Every line in the listing below from the one with "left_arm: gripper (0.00" through the one with "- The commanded" is to be reproduced exactly, both ends included; leave out the rest.

*** Available data ***

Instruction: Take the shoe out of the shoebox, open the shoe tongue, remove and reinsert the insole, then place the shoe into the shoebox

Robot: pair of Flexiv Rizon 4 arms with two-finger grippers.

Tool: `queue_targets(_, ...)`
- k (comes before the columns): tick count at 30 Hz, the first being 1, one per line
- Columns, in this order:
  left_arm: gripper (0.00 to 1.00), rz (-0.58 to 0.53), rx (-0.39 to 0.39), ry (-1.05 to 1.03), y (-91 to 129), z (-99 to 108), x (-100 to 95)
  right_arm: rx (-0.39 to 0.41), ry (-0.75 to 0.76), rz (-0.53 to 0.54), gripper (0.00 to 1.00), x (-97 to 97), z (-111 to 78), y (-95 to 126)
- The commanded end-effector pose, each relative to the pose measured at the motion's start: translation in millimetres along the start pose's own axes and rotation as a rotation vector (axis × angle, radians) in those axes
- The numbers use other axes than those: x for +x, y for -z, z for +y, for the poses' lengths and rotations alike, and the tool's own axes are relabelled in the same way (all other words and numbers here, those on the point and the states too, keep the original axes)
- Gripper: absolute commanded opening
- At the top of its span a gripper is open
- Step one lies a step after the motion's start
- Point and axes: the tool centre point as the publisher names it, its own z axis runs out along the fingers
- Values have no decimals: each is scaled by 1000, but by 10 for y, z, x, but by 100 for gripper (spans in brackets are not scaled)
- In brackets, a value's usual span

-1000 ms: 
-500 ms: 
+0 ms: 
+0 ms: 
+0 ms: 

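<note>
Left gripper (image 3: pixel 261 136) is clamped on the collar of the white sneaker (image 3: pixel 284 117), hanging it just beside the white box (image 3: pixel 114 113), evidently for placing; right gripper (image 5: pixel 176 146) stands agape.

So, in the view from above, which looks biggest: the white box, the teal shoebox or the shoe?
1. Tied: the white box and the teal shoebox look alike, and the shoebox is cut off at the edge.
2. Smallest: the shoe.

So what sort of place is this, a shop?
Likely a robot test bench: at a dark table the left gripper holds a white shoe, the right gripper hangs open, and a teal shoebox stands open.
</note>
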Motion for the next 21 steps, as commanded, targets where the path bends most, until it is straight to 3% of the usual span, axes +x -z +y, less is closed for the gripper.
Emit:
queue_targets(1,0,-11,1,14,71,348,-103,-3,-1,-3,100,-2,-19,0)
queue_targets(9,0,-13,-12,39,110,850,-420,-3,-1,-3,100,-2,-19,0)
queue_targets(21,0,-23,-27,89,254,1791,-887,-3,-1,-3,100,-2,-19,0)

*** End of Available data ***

* Answer for the task:
  left_arm: gripper (0.00 to 1.00), rz (-0.58 to 0.53), rx (-0.39 to 0.39), ry (-1.05 to 1.03), y (-91 to 129), z (-99 to 108), x (-100 to 95)
  right_arm: rx (-0.39 to 0.41), ry (-0.75 to 0.76), rz (-0.53 to 0.54), gripper (0.00 to 1.00), x (-97 to 97), z (-111 to 78), y (-95 to 126)
- The commanded end-effector pose, each relative to the pose measured at the motion's start: translation in millimetres along the start pose's own axes and rotation as a rotation vector (axis × angle, radians) in those axes

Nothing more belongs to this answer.